Task to carry out
Without including any pictures, copy every line below exactly.

Data block
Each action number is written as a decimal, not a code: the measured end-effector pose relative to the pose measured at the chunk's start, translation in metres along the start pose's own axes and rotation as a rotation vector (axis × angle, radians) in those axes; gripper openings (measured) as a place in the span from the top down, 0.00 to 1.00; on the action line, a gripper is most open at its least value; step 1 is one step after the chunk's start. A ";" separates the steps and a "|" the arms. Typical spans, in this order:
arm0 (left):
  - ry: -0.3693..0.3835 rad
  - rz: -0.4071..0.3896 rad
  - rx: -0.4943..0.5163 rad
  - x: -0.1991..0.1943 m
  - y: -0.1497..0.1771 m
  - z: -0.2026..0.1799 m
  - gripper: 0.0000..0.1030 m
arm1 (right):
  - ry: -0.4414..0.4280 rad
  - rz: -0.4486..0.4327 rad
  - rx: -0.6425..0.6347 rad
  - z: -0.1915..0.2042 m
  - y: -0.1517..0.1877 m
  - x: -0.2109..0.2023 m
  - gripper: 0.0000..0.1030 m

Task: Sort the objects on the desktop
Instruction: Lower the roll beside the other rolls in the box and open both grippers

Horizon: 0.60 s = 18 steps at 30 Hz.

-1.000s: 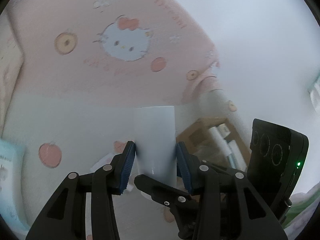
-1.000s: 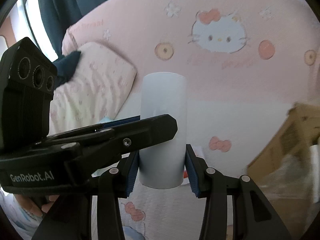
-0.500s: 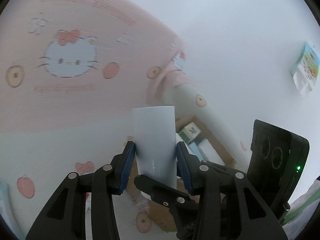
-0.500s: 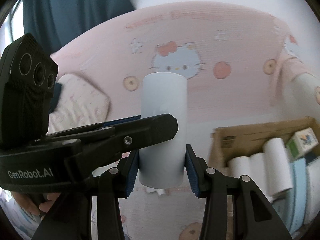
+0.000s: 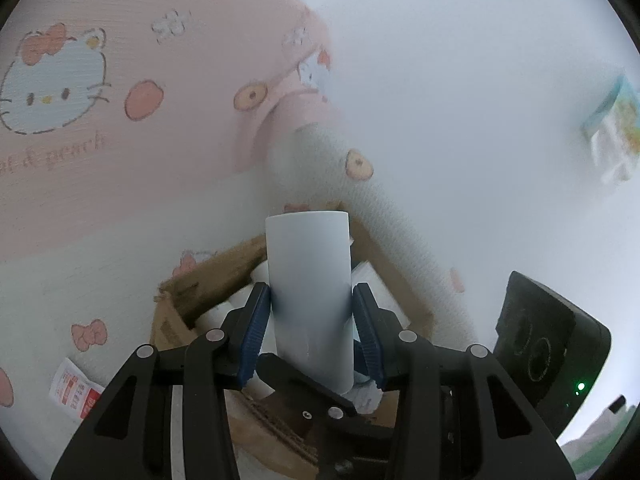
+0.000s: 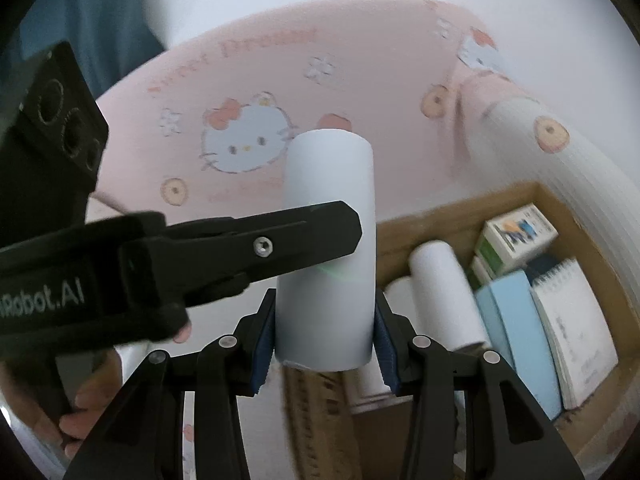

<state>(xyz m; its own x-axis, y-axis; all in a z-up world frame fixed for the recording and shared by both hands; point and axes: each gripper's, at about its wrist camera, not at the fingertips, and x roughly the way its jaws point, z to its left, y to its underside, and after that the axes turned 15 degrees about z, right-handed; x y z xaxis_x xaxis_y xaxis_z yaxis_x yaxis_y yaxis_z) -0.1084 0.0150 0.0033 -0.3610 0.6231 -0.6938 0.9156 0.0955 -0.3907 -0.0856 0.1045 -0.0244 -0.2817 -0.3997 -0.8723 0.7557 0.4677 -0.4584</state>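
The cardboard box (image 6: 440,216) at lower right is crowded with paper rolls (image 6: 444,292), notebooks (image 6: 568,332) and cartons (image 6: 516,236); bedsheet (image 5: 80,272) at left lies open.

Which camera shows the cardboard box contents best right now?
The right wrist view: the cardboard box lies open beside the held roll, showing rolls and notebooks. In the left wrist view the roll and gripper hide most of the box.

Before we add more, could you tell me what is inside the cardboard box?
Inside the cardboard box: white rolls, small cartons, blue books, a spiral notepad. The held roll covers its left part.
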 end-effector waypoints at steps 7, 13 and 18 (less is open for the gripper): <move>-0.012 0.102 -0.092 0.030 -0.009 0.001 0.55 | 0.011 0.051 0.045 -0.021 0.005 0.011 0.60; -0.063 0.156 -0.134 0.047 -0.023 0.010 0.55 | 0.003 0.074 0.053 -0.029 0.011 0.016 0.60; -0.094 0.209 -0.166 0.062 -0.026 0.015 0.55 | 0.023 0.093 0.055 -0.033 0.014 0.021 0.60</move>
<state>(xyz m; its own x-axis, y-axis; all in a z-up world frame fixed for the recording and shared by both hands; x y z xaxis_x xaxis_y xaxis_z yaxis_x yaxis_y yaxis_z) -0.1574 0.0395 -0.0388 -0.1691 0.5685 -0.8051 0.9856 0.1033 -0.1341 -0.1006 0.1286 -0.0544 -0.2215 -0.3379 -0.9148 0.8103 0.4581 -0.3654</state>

Written response
Each action number is written as a decimal, not a code: the measured end-effector pose relative to the pose measured at the chunk's start, translation in metres along the start pose's own axes and rotation as a rotation vector (axis × angle, radians) in those axes; gripper openings (measured) as a place in the span from the top down, 0.00 to 1.00; on the action line, a gripper is most open at its least value; step 1 is one step after the chunk's start. A ";" separates the steps and a "|" the arms. Typical spans, in this order:
arm0 (left):
  - ry: -0.3693..0.3835 rad
  - rz: -0.4071..0.3896 rad
  - rx: -0.4943..0.5163 rad
  - x: -0.1991..0.1943 m
  - y: -0.1497..0.1771 m
  - z: -0.2026..0.1799 m
  - gripper: 0.0000..0.1030 m
arm1 (right):
  - ry: -0.4414..0.4280 rad
  - rz: -0.4486..0.4327 rad
  - rx: -0.6425..0.6347 rad
  - z: -0.1915..0.2042 m
  - y: -0.1517..0.1877 m
  - x: -0.2109..0.2023 m
  - gripper: 0.0000..0.1030 m

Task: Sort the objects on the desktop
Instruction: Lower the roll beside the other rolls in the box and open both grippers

Horizon: 0.60 s = 18 steps at 30 Hz.

-1.000s: 
-1.000s: 
-0.500s: 
-0.500s: 
+0.000s: 
+0.000s: 

<state>(xyz m; its own x-axis, y-axis; all in a z-up world frame fixed for the recording and shared by both hands; point and axes: each gripper's, at about its wrist camera, not at the fingertips, and x roughly the way its jaws point, z to its left, y to its underside, and after that the axes turned 15 degrees about z, right-handed; x y z xaxis_x xaxis_y xaxis_z yaxis_x yaxis_y yaxis_z) -0.1084 0.0150 0.0033 -0.3610 0.6231 -0.6938 0.9156 0.0955 -0.3907 -0.0856 0.1045 -0.0244 -0.2817 -0.3997 -0.8723 0.7557 0.4677 -0.4584</state>
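The cardboard box (image 6: 440,216) at lower right is crowded with paper rolls (image 6: 444,292), notebooks (image 6: 568,332) and cartons (image 6: 516,236); bedsheet (image 5: 80,272) at left lies open.

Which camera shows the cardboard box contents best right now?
The right wrist view: the cardboard box lies open beside the held roll, showing rolls and notebooks. In the left wrist view the roll and gripper hide most of the box.

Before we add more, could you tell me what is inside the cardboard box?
Inside the cardboard box: white rolls, small cartons, blue books, a spiral notepad. The held roll covers its left part.
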 end-effector waypoints at steps 7, 13 and 18 (less is open for the gripper): <move>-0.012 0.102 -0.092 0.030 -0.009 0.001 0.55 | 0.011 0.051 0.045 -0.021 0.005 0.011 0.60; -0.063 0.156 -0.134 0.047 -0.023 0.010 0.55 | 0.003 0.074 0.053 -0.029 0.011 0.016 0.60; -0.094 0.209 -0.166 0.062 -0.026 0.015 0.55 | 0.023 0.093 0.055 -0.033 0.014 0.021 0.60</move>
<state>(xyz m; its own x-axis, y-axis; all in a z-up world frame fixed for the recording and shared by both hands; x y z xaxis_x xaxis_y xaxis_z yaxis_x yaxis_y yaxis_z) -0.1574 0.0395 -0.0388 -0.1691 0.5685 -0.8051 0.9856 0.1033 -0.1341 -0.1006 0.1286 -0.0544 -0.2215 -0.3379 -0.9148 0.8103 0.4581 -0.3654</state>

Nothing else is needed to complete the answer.